Poi con l’università di massa, l’ampliamento del numero dei laureati e l’arricchimento dello spettro dei corsi di laurea – per molti frequentanti dei quali il titolo, ancora oggi, costituisce un ascensore sociale – si sono inglobate persone provenienti da classi sociali variegate, da famiglie meno disposte a sopportare lunghi tempi di Tsl, con futuri laureati che, anche se non hanno abbandonato, si sentono comunque demotivati, spesso costretti a emigrare all’interno del paese o all’estero, per la crisi produttiva in Italia, alimentando la cosiddetta “fuga dei cervelli” – ma si tratta anche di laureati non sempre di qualità (learning by doing) – a differenza dei minori casi nelle generazioni precedenti. In questo quadro la Tsl non è “molle”, né “stretta”, ma ha il compito di indicare le convenienze lavorative.

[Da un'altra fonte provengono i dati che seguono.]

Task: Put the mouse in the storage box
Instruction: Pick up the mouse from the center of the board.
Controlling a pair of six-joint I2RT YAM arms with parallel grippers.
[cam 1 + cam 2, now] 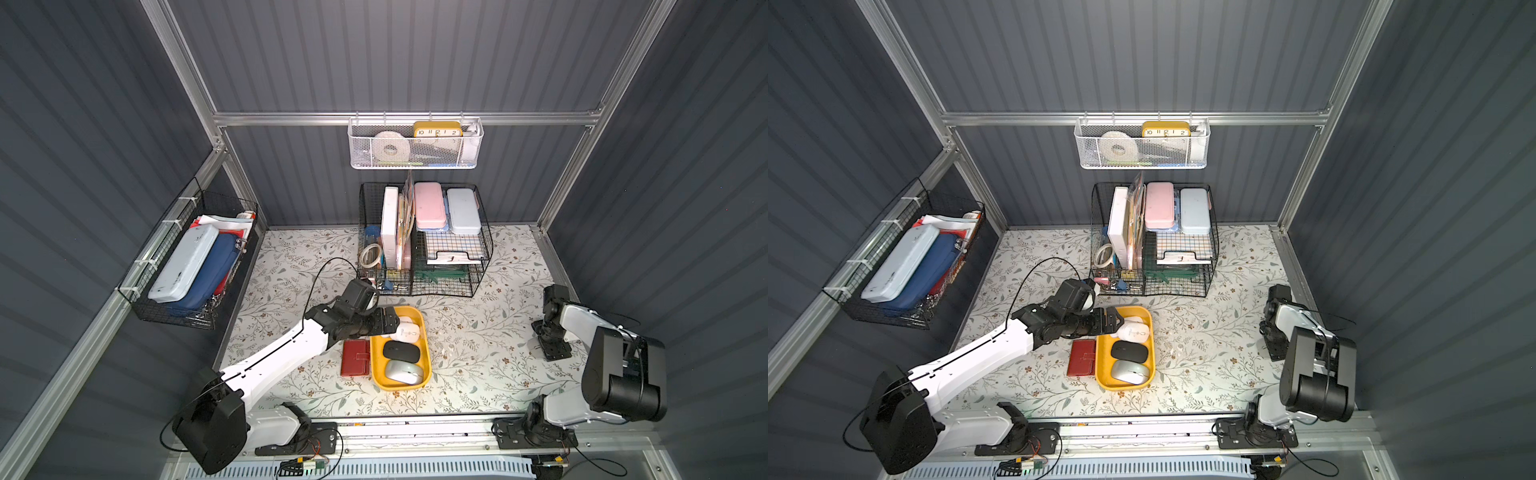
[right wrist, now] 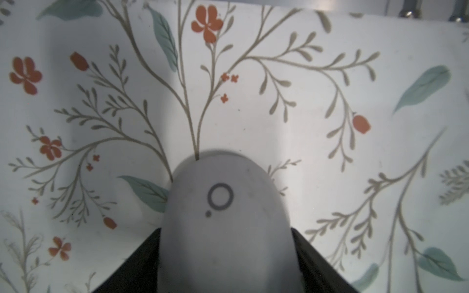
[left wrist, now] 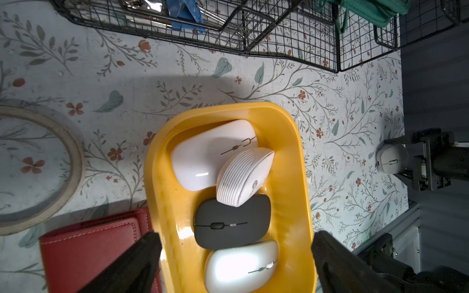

Il “problema” della Tsl, per dirla in breve, si è concentrato nelle parti medio-basse della graduatoria della classifica piramidale delle occupazioni, prevalentemente di tipo professionalizzante, contrapposte alle lauree. I tempi della Tsl mediamente più lunghi e un numero più elevato di “tentativi” di ingresso, almeno inizialmente, per trovare l’aggiustamento “reciproco” tra il lavoratore formato e l’impresa che lo accoglie.
Tra l’altro, la ripartenza gentiliana influì nello scollegare, anche molto dopo, il ruolo professionalizzante della scuola ai livelli più bassi e creò il nuovo percorso della “scuola media” con esame di ammissione dalla licenza elementare parallelo al vecchio percorso dell’avviamento professionale, che portava direttamente i giovani ad aprirsi ad un futuro lavorativo, sia femminile che maschile, di tipo professionalizzante, variamente organizzato in base alle abilità acquisite e cadenzato nelle sue tappe evolutive delle abilità richieste e acquisite: il termometro della Tsl misurava così la bontà delle scelte di studenti e imprese.